May’s arrogance and hubris may be the immediate cause of these troubles but what we are seeing now is the effect of many chickens coming home to roost. The UK is the creation of armed force, global expansion, and the projection of power around the world. It was the beating heart of a great empire that brought enormous wealth for the few and knitted a people together in a shared identity. That identity was underpinned by military prowess, material progress and a belief in the superiority of UK institutions, with a centralisation of power in one of the world’s great cities, London.

Today, the empire is long gone and so has the shared belief in the UK and what it means. The military prowess is not what it was, the nation’s material progress has been eclipsed by that of its trading partners, and the belief in the superiority of UK institutions has taken a battering.

Many of the drivers of this decline go back over a century but more recently to the impact of Thatcherism. Labour’s well-intentioned but ultimately fudged programme of devolution and constitutional reform has also driven the constituent nations of the UK apart.

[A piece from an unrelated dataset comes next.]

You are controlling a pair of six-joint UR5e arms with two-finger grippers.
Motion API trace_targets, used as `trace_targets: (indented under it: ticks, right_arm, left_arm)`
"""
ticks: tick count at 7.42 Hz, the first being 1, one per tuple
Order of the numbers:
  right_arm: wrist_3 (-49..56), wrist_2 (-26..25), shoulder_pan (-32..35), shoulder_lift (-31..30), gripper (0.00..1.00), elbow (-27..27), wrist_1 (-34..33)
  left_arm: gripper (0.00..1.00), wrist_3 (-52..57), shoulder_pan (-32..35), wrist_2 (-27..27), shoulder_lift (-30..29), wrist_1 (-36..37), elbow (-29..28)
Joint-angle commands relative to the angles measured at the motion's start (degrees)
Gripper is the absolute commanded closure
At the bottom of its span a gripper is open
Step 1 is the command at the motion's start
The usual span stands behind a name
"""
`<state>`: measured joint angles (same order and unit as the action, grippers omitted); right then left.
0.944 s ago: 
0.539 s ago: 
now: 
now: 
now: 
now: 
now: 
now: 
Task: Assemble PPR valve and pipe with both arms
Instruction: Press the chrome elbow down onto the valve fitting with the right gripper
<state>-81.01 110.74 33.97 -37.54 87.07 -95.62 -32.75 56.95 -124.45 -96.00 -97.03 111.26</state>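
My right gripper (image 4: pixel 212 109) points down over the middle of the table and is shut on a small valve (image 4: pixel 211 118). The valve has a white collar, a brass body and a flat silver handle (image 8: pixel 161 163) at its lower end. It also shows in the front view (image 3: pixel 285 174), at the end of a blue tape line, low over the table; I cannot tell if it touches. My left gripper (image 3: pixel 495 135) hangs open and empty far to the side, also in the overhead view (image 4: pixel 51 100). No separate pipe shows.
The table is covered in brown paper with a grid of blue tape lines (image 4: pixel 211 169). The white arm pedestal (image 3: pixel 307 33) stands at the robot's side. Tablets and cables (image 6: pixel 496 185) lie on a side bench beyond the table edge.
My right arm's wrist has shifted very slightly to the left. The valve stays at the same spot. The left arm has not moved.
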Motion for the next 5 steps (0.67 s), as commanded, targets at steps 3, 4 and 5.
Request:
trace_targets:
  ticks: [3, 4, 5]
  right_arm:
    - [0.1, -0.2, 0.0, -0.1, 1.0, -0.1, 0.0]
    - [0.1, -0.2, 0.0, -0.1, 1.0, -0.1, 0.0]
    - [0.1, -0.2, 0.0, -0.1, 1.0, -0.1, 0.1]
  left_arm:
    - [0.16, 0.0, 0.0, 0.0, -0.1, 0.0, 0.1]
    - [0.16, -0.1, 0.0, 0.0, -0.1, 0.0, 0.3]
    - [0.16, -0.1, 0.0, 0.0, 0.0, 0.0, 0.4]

In Northern Ireland, the Troubles may have ended but there is no agreement on the future of the province and a significant minority of its population wants to leave the UK. Despite the most recent electoral setbacks, it’s also only a matter of time before the Scottish National Party finds the opportunity to restage 2014’s independence referendum. And while there is currently no significant support for independence in Wales, Plaid Cymru pushes a strong cultural nationalist message that has been taken up by many in Welsh Labour as well.